Below are some records; output exactly the lines from the line with "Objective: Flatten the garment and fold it" to the line with "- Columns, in", both ends kept, and nothing more.

**** DATA TO USE

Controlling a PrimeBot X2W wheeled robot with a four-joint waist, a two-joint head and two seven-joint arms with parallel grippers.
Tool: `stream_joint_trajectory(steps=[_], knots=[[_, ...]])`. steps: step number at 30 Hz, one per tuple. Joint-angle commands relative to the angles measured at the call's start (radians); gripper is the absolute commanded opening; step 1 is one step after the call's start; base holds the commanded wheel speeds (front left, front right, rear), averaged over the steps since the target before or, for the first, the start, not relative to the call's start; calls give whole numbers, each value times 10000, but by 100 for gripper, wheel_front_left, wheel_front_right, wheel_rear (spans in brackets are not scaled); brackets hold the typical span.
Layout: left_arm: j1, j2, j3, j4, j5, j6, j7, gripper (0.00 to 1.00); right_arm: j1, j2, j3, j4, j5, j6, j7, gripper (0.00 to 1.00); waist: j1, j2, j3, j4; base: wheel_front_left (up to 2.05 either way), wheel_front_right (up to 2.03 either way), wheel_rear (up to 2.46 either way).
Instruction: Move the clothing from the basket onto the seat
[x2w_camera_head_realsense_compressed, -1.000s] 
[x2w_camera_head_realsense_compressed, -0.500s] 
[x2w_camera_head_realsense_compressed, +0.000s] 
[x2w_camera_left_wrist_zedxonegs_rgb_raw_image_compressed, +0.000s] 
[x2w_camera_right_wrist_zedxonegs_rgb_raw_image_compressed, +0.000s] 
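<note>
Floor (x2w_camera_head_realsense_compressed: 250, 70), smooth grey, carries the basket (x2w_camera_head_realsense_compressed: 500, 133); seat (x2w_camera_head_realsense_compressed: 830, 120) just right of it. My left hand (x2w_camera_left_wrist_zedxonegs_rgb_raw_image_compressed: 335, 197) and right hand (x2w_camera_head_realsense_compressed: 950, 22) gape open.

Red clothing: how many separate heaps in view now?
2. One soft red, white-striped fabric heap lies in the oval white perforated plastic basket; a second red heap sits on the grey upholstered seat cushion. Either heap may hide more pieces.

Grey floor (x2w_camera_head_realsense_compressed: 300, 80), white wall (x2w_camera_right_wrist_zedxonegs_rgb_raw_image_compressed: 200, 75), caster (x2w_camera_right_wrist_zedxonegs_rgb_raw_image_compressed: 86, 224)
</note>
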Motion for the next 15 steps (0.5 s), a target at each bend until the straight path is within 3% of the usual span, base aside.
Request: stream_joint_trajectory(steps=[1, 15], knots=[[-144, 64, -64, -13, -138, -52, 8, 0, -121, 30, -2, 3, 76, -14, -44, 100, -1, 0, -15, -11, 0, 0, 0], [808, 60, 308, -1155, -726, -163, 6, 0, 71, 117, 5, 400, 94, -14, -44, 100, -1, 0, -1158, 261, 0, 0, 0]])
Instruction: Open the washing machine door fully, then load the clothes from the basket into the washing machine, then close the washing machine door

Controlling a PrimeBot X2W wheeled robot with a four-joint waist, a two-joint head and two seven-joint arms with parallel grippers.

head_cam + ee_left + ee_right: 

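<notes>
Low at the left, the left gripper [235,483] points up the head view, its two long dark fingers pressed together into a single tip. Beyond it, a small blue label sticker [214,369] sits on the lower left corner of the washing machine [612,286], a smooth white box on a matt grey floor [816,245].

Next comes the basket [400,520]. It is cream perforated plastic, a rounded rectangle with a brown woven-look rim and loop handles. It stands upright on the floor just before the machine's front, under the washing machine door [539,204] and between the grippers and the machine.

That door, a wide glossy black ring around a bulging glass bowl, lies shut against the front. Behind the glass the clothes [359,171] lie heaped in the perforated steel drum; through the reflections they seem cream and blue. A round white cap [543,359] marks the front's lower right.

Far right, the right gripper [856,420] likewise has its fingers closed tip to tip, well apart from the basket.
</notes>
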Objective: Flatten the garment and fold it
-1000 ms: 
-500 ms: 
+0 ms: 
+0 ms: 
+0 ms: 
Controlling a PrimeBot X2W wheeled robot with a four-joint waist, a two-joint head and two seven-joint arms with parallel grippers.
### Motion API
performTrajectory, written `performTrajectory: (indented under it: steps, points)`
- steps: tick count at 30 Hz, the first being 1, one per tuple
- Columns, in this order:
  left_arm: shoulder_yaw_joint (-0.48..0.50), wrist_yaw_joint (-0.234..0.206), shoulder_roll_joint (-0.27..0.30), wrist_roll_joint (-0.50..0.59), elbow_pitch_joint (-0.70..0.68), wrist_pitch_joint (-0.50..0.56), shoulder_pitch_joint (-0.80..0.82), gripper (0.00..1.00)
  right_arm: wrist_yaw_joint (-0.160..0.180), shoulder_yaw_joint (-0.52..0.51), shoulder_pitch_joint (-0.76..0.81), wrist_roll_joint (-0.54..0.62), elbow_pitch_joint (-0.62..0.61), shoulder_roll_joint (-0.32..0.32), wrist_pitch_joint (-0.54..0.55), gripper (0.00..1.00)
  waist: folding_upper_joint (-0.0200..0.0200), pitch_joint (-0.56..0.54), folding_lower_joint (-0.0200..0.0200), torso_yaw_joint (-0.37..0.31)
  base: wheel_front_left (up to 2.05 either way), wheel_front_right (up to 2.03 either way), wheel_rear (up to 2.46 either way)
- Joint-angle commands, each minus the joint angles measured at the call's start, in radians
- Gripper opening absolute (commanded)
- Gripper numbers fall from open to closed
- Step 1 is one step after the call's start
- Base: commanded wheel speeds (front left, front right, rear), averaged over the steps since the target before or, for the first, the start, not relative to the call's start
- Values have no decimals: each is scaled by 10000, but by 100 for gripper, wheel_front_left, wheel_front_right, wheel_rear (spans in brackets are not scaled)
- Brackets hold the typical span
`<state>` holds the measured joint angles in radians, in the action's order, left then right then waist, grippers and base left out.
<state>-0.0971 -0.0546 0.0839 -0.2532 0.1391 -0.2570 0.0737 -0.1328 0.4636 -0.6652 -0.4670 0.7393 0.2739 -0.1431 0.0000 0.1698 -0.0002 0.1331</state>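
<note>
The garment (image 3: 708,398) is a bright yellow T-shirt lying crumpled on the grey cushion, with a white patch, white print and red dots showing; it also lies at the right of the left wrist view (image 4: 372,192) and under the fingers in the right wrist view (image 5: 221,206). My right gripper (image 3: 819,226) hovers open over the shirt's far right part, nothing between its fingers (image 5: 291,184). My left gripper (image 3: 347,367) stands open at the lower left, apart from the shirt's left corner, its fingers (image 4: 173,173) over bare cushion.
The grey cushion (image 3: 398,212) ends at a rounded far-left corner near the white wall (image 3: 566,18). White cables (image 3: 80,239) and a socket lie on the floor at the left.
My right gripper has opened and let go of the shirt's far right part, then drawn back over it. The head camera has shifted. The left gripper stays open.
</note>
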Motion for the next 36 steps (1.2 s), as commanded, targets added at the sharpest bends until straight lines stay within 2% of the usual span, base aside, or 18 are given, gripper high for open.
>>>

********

= ANSWER TO THIS EXERCISE =
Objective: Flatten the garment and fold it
-1000 ms: 
-500 ms: 
+0 ms: 
+0 ms: 
+0 ms: 
Controlling a PrimeBot X2W wheeled robot with a four-joint waist, a two-joint head and two seven-joint arms with parallel grippers.
### Motion API
performTrajectory, written `performTrajectory: (indented under it: steps, points)`
- steps: tick count at 30 Hz, the first being 1, one per tuple
- Columns, in this order:

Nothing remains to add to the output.